CG Oncology presented positive interim Phase II results for its Core1 trial studying the use of CG0070 at the American Association for Cancer Research (AACR) Annual Meeting.
California-based CG Oncology, a clinical-stage pharmaceutical company that primarily develops immunotherapies for cancer, presented positive interim Phase II results from its Core1 trial studying the use of CG0070 at the American Association for Cancer Research (AACR) Annual Meeting. As the company’s most promising biologic candidate, CG0070 is designed to treat patients diagnosed with non-muscle-invasive bladder cancer (NMIBC) that do not respond to bacillus-calmette-guerin (BCG).
Bladder cancer is diagnosed at a rate of 19.7 in 100,000 people per year, according to the National Cancer Institute (NCI), with NMIBC specific diagnosis in the majority of these cases. Typically, BCG is the standard of care for NMIBC patients and is seen to be effective in a majority of cases.
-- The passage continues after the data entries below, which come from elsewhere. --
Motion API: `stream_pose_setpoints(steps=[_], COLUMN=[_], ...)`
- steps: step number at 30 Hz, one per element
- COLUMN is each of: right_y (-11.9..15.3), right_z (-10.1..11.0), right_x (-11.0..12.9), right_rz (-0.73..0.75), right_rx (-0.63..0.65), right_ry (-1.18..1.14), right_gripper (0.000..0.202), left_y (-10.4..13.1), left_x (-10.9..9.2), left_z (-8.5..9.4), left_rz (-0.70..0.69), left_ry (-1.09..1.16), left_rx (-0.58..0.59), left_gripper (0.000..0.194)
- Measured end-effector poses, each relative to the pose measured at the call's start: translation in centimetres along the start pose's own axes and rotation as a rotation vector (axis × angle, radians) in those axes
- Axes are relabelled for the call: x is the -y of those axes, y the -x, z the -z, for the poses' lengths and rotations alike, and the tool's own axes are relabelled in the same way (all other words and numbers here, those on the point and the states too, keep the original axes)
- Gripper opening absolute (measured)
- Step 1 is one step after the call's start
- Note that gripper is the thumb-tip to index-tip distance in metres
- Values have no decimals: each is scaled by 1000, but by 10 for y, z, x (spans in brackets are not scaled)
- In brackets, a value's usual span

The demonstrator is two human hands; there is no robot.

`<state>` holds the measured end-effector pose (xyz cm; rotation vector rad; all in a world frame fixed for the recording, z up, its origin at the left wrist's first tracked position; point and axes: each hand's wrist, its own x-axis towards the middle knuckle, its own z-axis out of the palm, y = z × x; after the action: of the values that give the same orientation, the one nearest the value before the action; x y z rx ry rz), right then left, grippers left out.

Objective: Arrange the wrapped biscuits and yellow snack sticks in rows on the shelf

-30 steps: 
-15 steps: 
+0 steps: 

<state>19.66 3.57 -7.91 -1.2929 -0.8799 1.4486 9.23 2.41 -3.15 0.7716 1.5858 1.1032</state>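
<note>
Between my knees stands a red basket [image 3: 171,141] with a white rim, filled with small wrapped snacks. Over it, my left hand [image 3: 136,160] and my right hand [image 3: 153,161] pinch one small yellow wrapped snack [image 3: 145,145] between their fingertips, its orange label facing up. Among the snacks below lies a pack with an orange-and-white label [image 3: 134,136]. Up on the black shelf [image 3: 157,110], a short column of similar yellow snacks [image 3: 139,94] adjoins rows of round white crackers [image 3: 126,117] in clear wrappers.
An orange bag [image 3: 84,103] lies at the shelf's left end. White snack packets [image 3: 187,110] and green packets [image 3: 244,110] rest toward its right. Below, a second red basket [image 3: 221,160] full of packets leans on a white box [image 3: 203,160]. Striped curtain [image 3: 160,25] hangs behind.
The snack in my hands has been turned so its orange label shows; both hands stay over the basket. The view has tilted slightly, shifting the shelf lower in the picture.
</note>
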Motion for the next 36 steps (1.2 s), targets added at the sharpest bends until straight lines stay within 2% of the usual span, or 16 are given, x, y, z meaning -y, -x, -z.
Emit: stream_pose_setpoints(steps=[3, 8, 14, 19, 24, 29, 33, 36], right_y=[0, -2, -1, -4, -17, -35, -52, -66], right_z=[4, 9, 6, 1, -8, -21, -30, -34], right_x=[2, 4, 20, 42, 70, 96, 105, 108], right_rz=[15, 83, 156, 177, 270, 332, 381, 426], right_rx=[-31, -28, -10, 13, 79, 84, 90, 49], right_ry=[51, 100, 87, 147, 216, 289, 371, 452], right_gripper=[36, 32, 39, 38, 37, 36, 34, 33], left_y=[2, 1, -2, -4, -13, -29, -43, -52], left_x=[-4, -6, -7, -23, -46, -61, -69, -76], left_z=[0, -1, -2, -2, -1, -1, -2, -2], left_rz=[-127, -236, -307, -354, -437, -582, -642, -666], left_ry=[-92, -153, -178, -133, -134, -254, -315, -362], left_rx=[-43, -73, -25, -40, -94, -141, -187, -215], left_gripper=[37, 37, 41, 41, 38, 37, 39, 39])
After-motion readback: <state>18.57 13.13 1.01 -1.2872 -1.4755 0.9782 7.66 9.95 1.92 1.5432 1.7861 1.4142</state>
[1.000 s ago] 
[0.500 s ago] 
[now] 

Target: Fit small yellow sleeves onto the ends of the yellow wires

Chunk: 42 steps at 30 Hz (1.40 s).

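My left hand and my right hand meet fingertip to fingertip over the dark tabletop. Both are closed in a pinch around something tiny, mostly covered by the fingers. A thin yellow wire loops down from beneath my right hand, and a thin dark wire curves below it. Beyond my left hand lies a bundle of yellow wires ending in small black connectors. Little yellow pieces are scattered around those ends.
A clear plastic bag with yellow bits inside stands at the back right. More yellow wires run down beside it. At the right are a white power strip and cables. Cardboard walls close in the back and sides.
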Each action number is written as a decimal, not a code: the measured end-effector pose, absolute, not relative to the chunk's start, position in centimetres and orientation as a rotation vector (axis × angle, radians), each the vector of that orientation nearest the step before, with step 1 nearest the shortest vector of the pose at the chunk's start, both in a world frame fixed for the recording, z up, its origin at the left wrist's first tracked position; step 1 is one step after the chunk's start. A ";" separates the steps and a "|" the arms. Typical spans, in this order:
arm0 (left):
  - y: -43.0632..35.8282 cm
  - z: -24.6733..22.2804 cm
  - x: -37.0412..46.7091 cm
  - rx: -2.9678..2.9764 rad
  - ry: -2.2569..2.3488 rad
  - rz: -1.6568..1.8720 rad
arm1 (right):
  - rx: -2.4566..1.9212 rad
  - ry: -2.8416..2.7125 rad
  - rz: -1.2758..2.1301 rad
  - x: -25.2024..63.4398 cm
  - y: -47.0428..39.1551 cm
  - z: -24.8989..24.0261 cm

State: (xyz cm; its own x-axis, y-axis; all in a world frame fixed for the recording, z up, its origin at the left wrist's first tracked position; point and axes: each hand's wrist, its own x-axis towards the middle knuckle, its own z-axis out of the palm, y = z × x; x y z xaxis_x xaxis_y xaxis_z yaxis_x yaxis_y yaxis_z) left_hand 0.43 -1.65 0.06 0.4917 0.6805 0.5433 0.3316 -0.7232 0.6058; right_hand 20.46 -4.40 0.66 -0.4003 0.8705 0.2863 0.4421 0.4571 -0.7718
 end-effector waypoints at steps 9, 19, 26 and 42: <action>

The small subset of patients that do not respond to BCG treatment are left with unmet medical needs, which is where CG0070 comes in.
The Phase II Core1 study (NCT04387461) is evaluating the efficacy of CG0070 when given in combination with Merck’s Keytruda (pembrolizumab). Efficacy was demonstrated at the interim three-month mark, as 89% of patients displayed a complete response. The response was measured again at six months, nine months and one year, reinforcing efficacy data with respective 85%, 78% and 75% complete response rates.
Core1 included 18 patients at the interim data cutoff point on Apr. 7, 2022, but the target enrollment number is 37. To be included, patients must have recurrent NMIBC and have gone through BCG immunotherapy at least one year prior.
Dr. Edward Uchio, M.D., a urologic oncologist at UCI Medical Center, commented on the results. “These interim results continue to be potentially game-changing in patients who are often reluctant to undergo radical surgery for non-invasive bladder cancer. CG0070, which has been administered in over 150 patients to date, exhibits a dual mechanism of action shown to be highly clinically meaningful in bladder cancer,” Uchio said.
The open-label study has an estimated completion date of June 2023, with a primary endpoint measuring complete response rates in participants. Secondary endpoints include adverse events in response to the dual treatment, median duration of response, median overall survival and median progression-free survival.
The Phase III Bond-003 study (NCT04452591) for CG0070 is currently recruiting to achieve the target of 110 participants, which would encompass a larger population, generating a more comprehensive data set. The Bond-003 study differs from the Core1 by evaluating CG0070 as a monotherapy, rather than in combination. The primary endpoint for this open-label study is whether a patient demonstrates a complete response to the therapeutic. Secondary endpoints will measure time to tumor progression, adverse events in response to CG0070 monotherapy, median progression-free survival and median duration of response.
CG has the intent to evaluate CG0070 in combination with chemotherapy nivolumab with an indication to treat bladder cancer, in addition to other forms of solid tumor cancers. Beyond these studies, there is an opportunity to evaluate CG0070 in combination with various checkpoint inhibitors.